*What the task requires*. Make a verbatim copy of the records; pictures stay out.

*Extracted data entries*.
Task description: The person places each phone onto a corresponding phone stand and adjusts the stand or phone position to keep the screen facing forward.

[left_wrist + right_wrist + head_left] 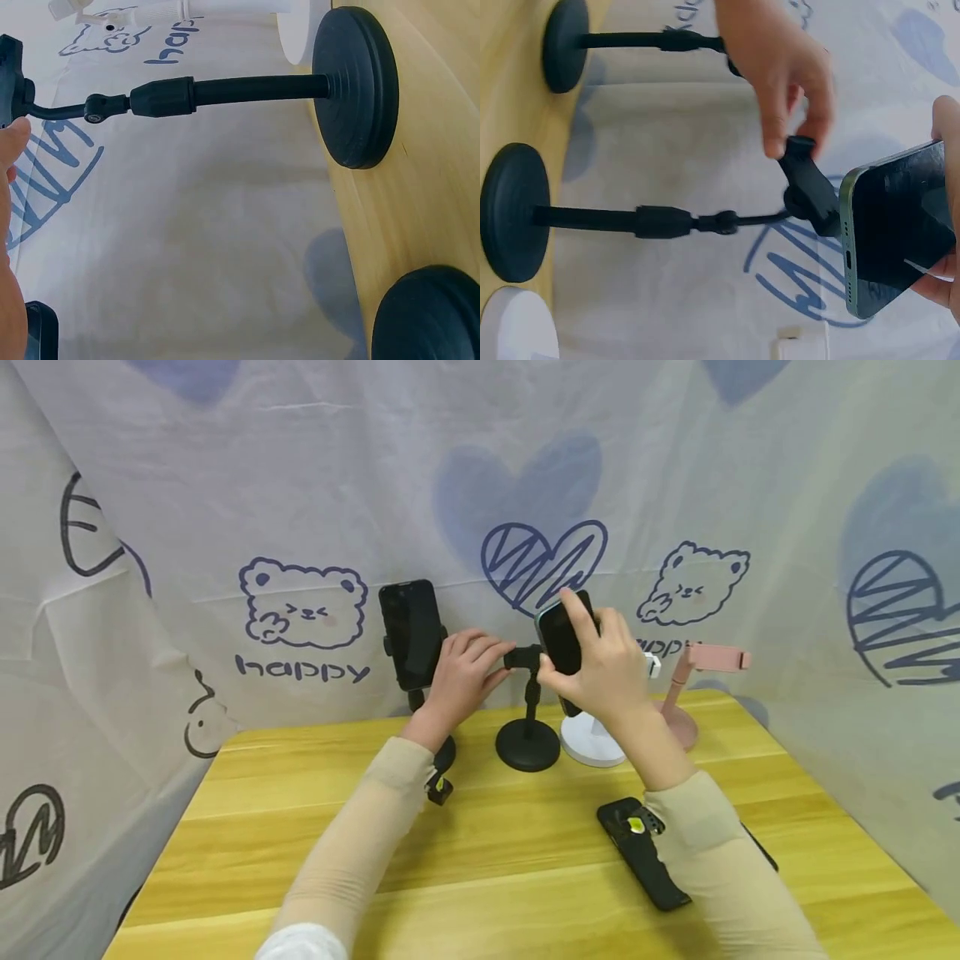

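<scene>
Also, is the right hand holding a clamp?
No, the right hand grips a phone, while the left hand pinches the clamp.

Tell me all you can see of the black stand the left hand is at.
The black stand looks like matte plastic. Its round base rests flat on the table, carrying an upright post with a thicker collar, a small joint, a thin neck and a clamp. The left hand pinches one end of that clamp, which holds no phone. The right hand's phone is close by; whether they touch is unclear.
</scene>
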Demonstrator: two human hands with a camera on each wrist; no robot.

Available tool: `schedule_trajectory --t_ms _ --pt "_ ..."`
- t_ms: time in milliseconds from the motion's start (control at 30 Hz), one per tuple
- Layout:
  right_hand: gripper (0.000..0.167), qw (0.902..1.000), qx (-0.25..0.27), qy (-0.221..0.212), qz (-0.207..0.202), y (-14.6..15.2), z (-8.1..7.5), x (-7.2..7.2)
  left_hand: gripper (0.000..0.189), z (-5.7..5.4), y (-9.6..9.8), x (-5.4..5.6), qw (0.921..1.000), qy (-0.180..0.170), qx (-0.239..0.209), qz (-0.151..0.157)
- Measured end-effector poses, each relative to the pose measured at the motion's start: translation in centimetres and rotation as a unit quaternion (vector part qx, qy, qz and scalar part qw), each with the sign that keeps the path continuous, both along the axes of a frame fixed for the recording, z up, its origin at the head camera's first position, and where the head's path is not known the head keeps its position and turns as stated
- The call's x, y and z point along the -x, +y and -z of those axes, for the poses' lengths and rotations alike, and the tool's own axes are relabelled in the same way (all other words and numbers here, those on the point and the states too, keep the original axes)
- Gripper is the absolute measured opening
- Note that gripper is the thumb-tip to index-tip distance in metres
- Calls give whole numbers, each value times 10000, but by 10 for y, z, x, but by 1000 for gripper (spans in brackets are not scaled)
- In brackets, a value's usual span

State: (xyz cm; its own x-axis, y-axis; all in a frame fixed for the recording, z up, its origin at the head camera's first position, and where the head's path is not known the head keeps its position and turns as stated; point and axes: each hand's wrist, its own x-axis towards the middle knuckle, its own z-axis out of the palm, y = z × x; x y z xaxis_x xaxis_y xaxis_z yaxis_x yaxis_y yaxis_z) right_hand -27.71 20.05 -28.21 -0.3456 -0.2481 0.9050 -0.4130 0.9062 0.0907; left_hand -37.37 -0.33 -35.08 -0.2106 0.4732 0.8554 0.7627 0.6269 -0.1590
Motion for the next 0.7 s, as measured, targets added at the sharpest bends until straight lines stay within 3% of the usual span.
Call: schedule_trajectory --t_ms 267,700 --pt "74 9978 505 -420 -57 5 -10 4 33 1 8 -3 9990 282 -29 -332" --pt "76 9894 1063 -956 -260 -5 -5 21 33 5 16 -9 9985 326 -248 -354"
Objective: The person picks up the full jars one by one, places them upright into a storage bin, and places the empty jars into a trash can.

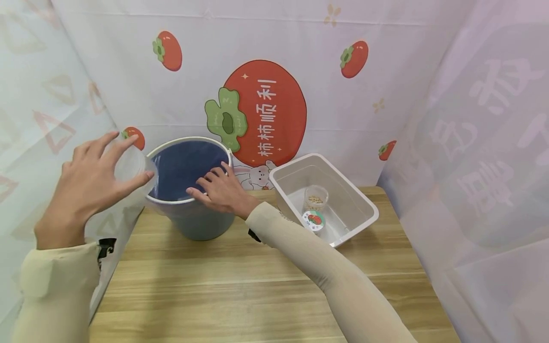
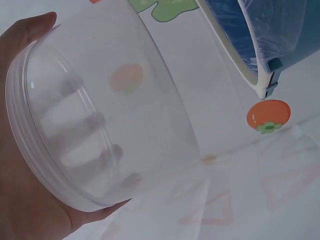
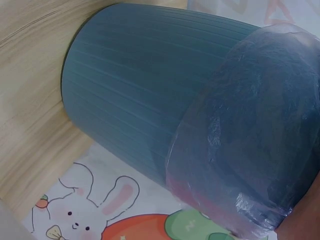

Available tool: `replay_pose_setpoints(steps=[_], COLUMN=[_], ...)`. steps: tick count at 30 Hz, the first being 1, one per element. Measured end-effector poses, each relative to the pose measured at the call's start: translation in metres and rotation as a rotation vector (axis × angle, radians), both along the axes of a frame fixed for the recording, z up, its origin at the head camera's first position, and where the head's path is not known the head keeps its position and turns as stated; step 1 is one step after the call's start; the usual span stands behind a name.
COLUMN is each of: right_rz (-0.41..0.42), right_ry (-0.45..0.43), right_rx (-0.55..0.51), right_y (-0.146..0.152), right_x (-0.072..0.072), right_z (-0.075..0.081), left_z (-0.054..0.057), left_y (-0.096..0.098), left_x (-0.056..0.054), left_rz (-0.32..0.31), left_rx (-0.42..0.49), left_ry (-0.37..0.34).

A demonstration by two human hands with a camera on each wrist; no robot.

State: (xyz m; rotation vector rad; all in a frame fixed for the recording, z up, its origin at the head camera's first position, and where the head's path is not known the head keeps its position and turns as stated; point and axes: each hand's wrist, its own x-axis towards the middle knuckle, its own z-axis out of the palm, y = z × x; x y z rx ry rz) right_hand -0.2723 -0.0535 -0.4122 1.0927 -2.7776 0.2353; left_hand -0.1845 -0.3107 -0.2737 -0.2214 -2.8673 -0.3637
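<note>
My left hand is raised left of the trash bin and holds a clear plastic cup, thumb on one side and fingers on the other. Nothing can be made out inside the cup. The blue-grey trash bin stands upright at the back left of the table, with a thin clear bag folded over its rim. My right hand lies over the bin's near right rim, fingers bent inward over the edge. In the right wrist view only a bit of that hand shows.
A white plastic basin sits at the back right of the wooden table. It contains a clear cup with grains and a small container with a persimmon picture on its lid. Printed cloth walls enclose the back and both sides.
</note>
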Motion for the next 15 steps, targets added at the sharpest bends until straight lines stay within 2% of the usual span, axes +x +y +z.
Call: replay_pose_setpoints(steps=[6, 15], right_rz=[-0.008, -0.010], right_ry=[0.015, 0.046], right_rx=[0.033, 0.036], right_y=[-0.001, -0.001], right_x=[0.001, 0.000], right_z=[0.001, 0.000], left_z=[-0.007, -0.028], left_y=[0.011, 0.023], left_x=[-0.025, -0.058], left_rz=[0.004, -0.014], left_rx=[0.006, -0.039], left_ry=[0.065, 0.004])
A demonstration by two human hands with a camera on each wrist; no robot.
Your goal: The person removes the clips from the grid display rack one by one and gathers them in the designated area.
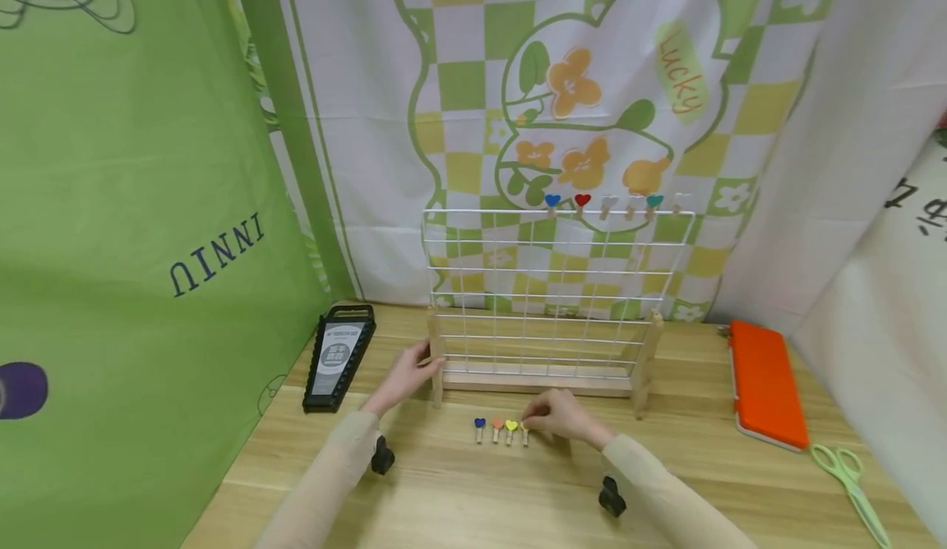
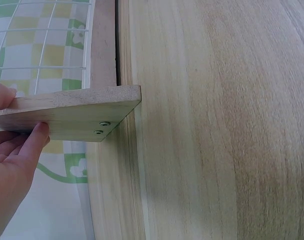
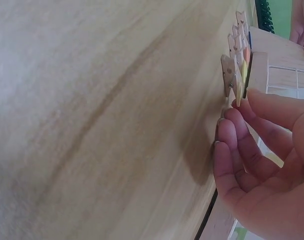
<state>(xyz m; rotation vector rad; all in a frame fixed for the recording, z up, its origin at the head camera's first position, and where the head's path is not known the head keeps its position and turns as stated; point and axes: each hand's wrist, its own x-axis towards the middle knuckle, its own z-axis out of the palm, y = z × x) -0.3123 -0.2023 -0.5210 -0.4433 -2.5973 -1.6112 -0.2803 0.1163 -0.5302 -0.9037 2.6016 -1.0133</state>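
L hand (image 1: 405,375) grips the upright pale-wood end post (image 2: 92,107) of the rack, thumb on one face & fingers on the other, prob. to steady the frame. R hand (image 1: 558,414) has thumb & index pinched narrow on the small wooden peg w/ a pale yellowish top (image 1: 525,435), R end of a short row on the light wood-grain tabletop (image 1: 473,491), just in front of the rack. Its other fingers curl loosely beside it, prob. kept out of the way. Row-mates, R to L: yellow heart-topped wooden peg (image 1: 511,426), orange-topped wooden peg (image 1: 497,425), dark blue heart-topped wooden peg (image 1: 480,423); small gaps btwn them, prob. so each can be picked singly. White wire grid (image 1: 527,295) stands upright btwn the posts, so its top rail is easy to clip onto; bright blue heart peg (image 1: 552,200), red heart peg (image 1: 583,200) & teal heart peg (image 1: 654,200) sit there w/ some whitish ones, all toward the R. Flat orange-red case (image 1: 769,385) & light green scissors (image 1: 847,479) lie off R, black tool holder (image 1: 340,360) off L, prob. to leave working room.
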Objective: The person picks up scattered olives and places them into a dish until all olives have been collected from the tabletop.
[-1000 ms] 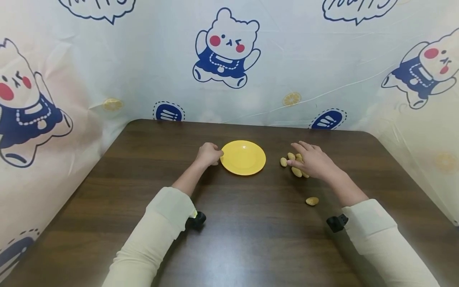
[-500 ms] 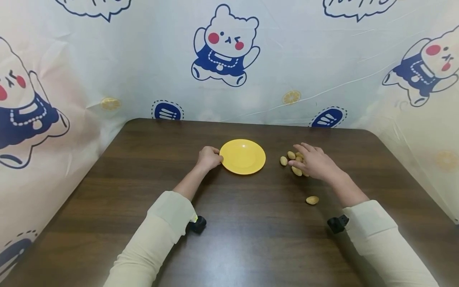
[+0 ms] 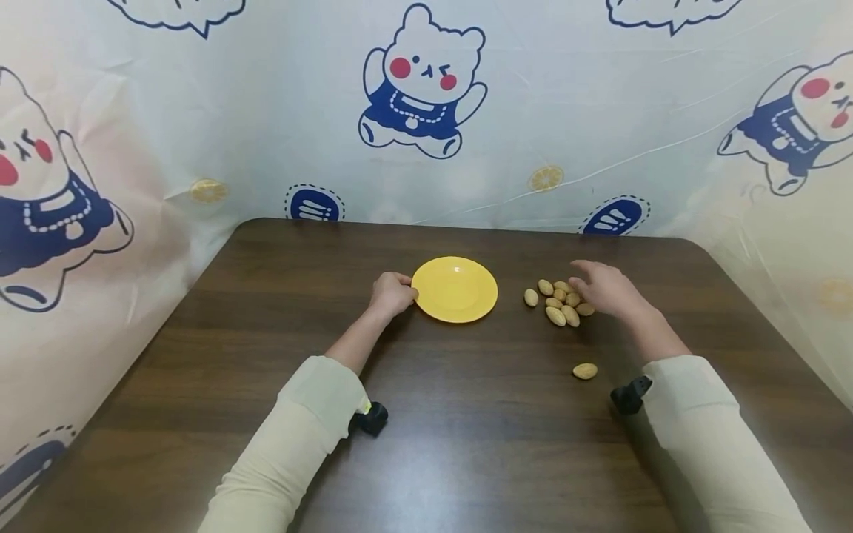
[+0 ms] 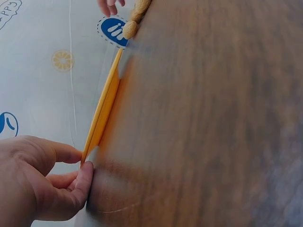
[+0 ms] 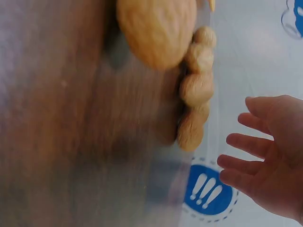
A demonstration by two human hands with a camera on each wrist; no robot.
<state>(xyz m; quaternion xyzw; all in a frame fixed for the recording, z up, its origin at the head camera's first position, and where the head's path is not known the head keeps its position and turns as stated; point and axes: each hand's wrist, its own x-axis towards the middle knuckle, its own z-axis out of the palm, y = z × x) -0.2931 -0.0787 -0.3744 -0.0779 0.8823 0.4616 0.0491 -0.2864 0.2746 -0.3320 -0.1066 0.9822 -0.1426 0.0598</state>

*Answer to the problem*.
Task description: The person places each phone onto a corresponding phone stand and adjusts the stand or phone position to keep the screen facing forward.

[left_wrist + right_wrist + head_left] 

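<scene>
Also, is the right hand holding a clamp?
No, the right hand grips a phone, while the left hand pinches the clamp.

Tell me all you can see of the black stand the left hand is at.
The black stand looks like matte plastic. Its round base rests flat on the table, carrying an upright post with a thicker collar, a small joint, a thin neck and a clamp. The left hand pinches one end of that clamp, which holds no phone. The right hand's phone is close by; whether they touch is unclear.
</scene>
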Demonstrator: two human hands with a camera on each wrist; no robot.

Available tool: `schedule_trajectory --t_ms _ --pt "_ ..."`
- t_ms: time in milliseconds from the motion's start (control at 30 Hz), one per tuple
- Layout:
  right_hand: gripper (0.000..0.167), qw (0.902..1.000), qx (-0.25..0.27), qy (-0.221..0.212), qz (-0.207..0.202), y (-14.6..15.2), z (-8.1..7.5), x (-7.2..7.2)
  left_hand: gripper (0.000..0.189), z (-5.7..5.4), y (-9.6..9.8), x (-5.4..5.6), qw (0.921..1.000), qy (-0.180..0.170), qx (-0.239..0.209), qz (-0.151..0.157)
- Measured end-effector poses, each relative to the pose measured at the motion's start: translation in centimetres and rotation as a unit quaternion (vector part qx, qy, qz and scalar part qw), each with the sign that keeps the path continuous, both along the axes of a frame fixed for the recording, z up, its origin at the head camera's first position, and where the head's path is not known the head keeps its position and turns as stated
- The call's x, y and z point along the -x, +y and -z of those axes, for the poses' lengths and rotations alike, and the tool's own axes are relabelled in the same way (all other words and numbers here, those on the point and the states too, keep the original axes)
- Gripper is the absolute measured opening
- Note that gripper is the thumb-tip to index-tip distance in metres
- Calls give whole numbers, each value times 10000, but by 10 for y, z, x, but by 1000 for gripper (spans in brackets are not scaled)
- In brackets, a value's usual span

State: (xyz cm; its own x-axis, y-axis; all in a frame fixed for the recording, z up, its origin at the head camera's first position, and where the head's path is not known the head keeps its position and turns as stated; point and axes: each hand's wrist, its own x-axis towards the middle knuckle, its own z-axis out of the palm, y = z × x; x y z xaxis_x xaxis_y xaxis_z yaxis_x yaxis_y yaxis_z) right_hand -27.71 20.05 -28.21 -0.3456 -0.2481 0.9050 -0.4130 0.9062 0.0907; left_hand -37.37 -0.33 -35.08 -0.2106 0.4732 0.8554 0.7627 0.6269 -0.1590
Motion for the next 0.7 s, as measured, targets added at the sharpest bends until straight lines stay within 3% of the usual span.
Call: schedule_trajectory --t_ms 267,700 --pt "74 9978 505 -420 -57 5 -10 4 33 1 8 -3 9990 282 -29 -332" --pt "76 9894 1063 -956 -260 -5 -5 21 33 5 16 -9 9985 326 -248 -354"
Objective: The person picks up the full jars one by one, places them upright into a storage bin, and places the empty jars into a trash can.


Available tool: `replay_pose_setpoints(steps=[_], COLUMN=[_], ...)`. steps: tick count at 30 Hz, the first being 1, one per element. Measured end-effector poses, each relative to the pose measured at the call's start: translation in metres and rotation as a rotation vector (axis × angle, radians), both along the axes of a frame fixed for the recording, z up, its origin at the head camera's first position, and where the head's path is not known the head keeps its position and turns as stated; step 1 is one step after the call's start; the usual span stands behind a name.
COLUMN is each of: right_rz (-0.41..0.42), right_ry (-0.45..0.43), right_rx (-0.55..0.51), right_y (-0.146..0.152), right_x (-0.072..0.072), right_z (-0.075..0.081), left_z (-0.054..0.057), left_y (-0.096..0.098), left_x (-0.056..0.054), left_rz (-0.32..0.31), left_rx (-0.42..0.49), left_ry (-0.37..0.34).

A demonstration by two human hands with a camera on each wrist; no robot.

State: (xyz m; rotation vector rad; all in a frame fixed for the recording, z up, its origin at the head camera's first position, and where the head's path is not known the head keeps its position and turns as stated; point and axes: each hand's wrist, its own x-axis towards the middle knuckle, its own z-axis out of the palm, y = z × x; x y z rx ry rz) right_hand -0.2723 -0.0535 -0.4122 1.0927 -2.7776 0.2353; left_hand -0.1845 -0.3107 -0.2737 -0.2214 -2.8673 -0.3637
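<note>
My left hand is raised left of the trash bin and holds a clear plastic cup, thumb on one side and fingers on the other. Nothing can be made out inside the cup. The blue-grey trash bin stands upright at the back left of the table, with a thin clear bag folded over its rim. My right hand lies over the bin's near right rim, fingers bent inward over the edge. In the right wrist view only a bit of that hand shows.
A white plastic basin sits at the back right of the wooden table. It contains a clear cup with grains and a small container with a persimmon picture on its lid. Printed cloth walls enclose the back and both sides.
</note>
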Motion for the next 15 steps, targets added at the sharpest bends until straight lines stay within 2% of the usual span, axes +x +y +z.
Call: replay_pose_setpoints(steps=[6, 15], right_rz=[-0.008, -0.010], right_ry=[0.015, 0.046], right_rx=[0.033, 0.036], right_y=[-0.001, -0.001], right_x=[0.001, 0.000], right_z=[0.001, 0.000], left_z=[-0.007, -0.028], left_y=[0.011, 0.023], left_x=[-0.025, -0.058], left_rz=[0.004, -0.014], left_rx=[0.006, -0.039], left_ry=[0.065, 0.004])
A demonstration by two human hands with a camera on each wrist; no robot.
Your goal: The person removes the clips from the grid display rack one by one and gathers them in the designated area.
<state>(xyz m; rotation vector rad; all in a frame fixed for the recording, z up, its origin at the head camera's first position, and where the head's path is not known the head keeps its position and turns as stated; point and axes: each hand's wrist, its own x-axis towards the middle knuckle, its own z-axis out of the palm, y = z × x) -0.3123 -0.2023 -0.5210 -0.4433 -2.5973 -1.6112 -0.2803 0.1163 -0.5302 -0.9037 2.6016 -1.0133</state>
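L hand (image 1: 405,375) grips the upright pale-wood end post (image 2: 92,107) of the rack, thumb on one face & fingers on the other, prob. to steady the frame. R hand (image 1: 558,414) has thumb & index pinched narrow on the small wooden peg w/ a pale yellowish top (image 1: 525,435), R end of a short row on the light wood-grain tabletop (image 1: 473,491), just in front of the rack. Its other fingers curl loosely beside it, prob. kept out of the way. Row-mates, R to L: yellow heart-topped wooden peg (image 1: 511,426), orange-topped wooden peg (image 1: 497,425), dark blue heart-topped wooden peg (image 1: 480,423); small gaps btwn them, prob. so each can be picked singly. White wire grid (image 1: 527,295) stands upright btwn the posts, so its top rail is easy to clip onto; bright blue heart peg (image 1: 552,200), red heart peg (image 1: 583,200) & teal heart peg (image 1: 654,200) sit there w/ some whitish ones, all toward the R. Flat orange-red case (image 1: 769,385) & light green scissors (image 1: 847,479) lie off R, black tool holder (image 1: 340,360) off L, prob. to leave working room.
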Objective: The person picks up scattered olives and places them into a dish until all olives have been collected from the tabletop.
[-1000 ms] 
[-500 ms] 
[+0 ms] 
[+0 ms] 
[+0 ms] 
A demonstration by two human hands with a camera on each wrist; no robot.
<state>(xyz m; quaternion xyzw; all in a frame fixed for the recording, z up, its origin at the head camera's first position, and where the head's path is not known the head keeps its position and turns as stated; point and axes: each hand's wrist, its own x-axis towards the middle knuckle, its own z-axis out of the palm, y = z × x) -0.2931 -0.0787 -0.3744 -0.0779 0.8823 0.4616 0.0491 -0.2864 0.2746 -0.3320 -0.1066 0.9822 -0.1426 0.0598</state>

Nothing further is needed to complete the exercise.